4.3.14.Maar het Oldambt is zeker niet te zien als een toeristische trekpleister. In tegendeel. De gemeente Oldambt c.s. heeft gewezen op de inhoud van het Trendrapport toerisme, recreatie en vrije tijd 2016 van het CBS. Hierin is te zien dat in 2014 slechts 154.000 buitenlandse toeristen de provincie Groningen hebben bezocht. Van alle buitenlandse toeristen die in dat jaar Nederland hebben bezocht, verbleven er slechts 71.000 in een groepsaccommodatie met meer dan 10 slaapplaatsen. Aan de hand van deze gegevens heeft de gemeente Oldambt c.s. berekend dat maximaal 785 buitenlandse toeristen in 2014 verbleven in een groepsaccommodatie. Dit betekent volgens de gemeente Oldambt c.s. dat in 2014 32 buitenlanders in de groepsaccommodatie in de provincie hebben verbleven: 0,6 buitenlander per groepsaccommodatie per week.
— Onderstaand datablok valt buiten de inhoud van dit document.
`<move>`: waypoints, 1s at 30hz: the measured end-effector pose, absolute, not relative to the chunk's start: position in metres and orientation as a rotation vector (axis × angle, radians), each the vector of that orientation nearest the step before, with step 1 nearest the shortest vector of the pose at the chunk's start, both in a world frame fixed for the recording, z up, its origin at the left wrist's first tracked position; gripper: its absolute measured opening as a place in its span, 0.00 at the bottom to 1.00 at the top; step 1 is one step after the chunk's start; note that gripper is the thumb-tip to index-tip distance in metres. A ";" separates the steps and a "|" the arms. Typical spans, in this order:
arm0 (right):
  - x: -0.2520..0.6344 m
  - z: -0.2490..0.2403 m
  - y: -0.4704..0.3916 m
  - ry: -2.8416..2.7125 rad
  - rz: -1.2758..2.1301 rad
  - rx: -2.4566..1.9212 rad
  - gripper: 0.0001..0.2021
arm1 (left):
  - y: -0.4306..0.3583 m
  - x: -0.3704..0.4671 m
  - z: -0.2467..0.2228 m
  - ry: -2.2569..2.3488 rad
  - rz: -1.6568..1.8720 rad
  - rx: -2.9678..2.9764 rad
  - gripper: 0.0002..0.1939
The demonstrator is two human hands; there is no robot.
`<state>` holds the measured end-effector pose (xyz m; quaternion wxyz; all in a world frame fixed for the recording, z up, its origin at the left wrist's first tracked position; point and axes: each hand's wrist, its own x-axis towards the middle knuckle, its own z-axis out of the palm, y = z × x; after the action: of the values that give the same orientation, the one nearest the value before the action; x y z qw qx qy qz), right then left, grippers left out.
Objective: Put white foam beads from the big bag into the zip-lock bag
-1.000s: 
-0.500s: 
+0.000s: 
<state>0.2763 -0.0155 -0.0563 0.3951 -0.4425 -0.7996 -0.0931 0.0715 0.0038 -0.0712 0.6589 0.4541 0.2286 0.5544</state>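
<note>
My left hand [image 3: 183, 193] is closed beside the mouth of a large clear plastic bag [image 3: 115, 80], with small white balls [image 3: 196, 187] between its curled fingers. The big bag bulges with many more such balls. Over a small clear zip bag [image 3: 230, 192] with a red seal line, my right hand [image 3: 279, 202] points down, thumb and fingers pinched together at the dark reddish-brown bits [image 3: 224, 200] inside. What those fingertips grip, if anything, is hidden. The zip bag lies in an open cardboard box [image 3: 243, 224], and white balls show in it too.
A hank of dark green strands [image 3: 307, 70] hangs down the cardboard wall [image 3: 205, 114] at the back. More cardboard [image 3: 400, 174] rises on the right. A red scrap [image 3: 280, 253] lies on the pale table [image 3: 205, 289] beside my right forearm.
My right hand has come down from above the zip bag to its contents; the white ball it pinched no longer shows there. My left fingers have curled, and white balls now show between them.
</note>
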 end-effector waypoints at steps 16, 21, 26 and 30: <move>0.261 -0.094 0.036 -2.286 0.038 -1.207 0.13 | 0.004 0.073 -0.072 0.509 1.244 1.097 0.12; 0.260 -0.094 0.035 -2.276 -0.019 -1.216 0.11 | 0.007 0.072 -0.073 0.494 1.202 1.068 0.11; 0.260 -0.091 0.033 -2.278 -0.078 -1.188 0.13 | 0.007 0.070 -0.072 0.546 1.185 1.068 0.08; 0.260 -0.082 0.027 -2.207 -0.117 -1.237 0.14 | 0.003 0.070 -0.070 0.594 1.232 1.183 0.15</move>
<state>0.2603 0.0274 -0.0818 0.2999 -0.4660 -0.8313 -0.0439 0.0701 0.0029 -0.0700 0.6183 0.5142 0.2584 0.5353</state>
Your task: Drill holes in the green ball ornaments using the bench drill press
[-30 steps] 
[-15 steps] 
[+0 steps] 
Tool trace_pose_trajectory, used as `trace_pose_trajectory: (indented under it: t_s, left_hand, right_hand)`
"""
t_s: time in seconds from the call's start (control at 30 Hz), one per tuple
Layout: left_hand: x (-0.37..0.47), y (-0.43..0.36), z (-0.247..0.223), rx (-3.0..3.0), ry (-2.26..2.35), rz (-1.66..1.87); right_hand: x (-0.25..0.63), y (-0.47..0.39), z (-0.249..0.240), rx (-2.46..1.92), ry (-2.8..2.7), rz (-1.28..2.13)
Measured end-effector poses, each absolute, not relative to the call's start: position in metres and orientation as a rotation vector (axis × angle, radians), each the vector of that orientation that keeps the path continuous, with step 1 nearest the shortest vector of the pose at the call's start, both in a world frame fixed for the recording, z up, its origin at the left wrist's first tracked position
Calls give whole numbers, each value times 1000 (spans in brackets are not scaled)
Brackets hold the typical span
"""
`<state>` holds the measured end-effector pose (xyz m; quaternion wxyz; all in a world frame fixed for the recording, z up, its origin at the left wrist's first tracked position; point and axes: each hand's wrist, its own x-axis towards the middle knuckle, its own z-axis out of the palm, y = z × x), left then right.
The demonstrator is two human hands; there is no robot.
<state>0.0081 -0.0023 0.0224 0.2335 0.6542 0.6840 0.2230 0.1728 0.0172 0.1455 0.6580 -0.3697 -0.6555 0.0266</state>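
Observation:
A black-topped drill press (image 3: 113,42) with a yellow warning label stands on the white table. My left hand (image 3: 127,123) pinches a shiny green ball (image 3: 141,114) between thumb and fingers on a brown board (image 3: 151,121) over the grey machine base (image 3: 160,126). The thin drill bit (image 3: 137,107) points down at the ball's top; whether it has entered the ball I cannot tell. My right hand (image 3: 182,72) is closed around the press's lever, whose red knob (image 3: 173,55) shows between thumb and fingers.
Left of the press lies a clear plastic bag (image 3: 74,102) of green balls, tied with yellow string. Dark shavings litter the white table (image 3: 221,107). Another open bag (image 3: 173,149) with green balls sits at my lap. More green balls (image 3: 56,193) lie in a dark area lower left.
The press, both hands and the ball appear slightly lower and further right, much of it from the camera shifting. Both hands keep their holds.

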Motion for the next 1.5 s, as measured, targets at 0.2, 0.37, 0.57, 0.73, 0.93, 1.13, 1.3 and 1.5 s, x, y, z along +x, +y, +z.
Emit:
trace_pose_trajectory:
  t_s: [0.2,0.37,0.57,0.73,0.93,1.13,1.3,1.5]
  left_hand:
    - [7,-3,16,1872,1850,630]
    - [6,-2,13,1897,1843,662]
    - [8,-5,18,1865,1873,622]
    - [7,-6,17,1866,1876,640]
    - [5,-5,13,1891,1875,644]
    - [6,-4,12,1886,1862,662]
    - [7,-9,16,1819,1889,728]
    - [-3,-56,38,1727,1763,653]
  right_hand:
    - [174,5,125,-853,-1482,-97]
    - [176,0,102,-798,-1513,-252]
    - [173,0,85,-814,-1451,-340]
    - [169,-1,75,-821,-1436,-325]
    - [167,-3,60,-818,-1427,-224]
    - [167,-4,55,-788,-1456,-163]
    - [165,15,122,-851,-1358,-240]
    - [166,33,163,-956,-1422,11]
Zij heeft er bovendien op gewezen dat in het CBS-rapport niet duidelijk wordt wat de spreiding van de toeristen over de provincie is, maar dat de stad Groningen gelet op het toeristisch-recreatieve aanbod daar, naar verwachting een belangrijk deel van de bezoekers ontvangt. Tot slot heeft de gemeente Oldambt c.s. becijferd dat het marktaandeel van EO op de markt voor verblijfsaccommodatie in Nederland 0,011% en in Groningen 0,346% bedraagt en op de markt voor groepsaccommodatie 0,101% respectievelijk 4,167 %. Zou er naar de Europese markt worden gekeken dan worden de marktaandelen nog substantieel kleiner, volgens de gemeente Oldambt c.s. BSH heeft de gepresenteerde cijfers niet gemotiveerd weersproken.
4.3.15.De rechtbank komt op basis van de hiervoor genoemde gegevens tot het oordeel dat de marktimpact van EO zeer beperkt is en dat aangenomen moet worden dat de steun van de gemeente Oldambt hooguit een marginaal effect heeft op de interstatelijke handel en derhalve niet als staatssteun kwalificeert (vergelijk Europese Commissie van 26 november 2015, SA.43250 inzake Portugal Cruiseship terminal Porto de Leixões).
4.3.16.Nu naar het oordeel van de rechtbank op grond van het voorgaande niet is voldaan aan de cumulatieve eisen van artikel 107 VWEU, is van verboden staatssteun geen sprake. De sub II gevorderde nietigverklaring moet daarom worden afgewezen.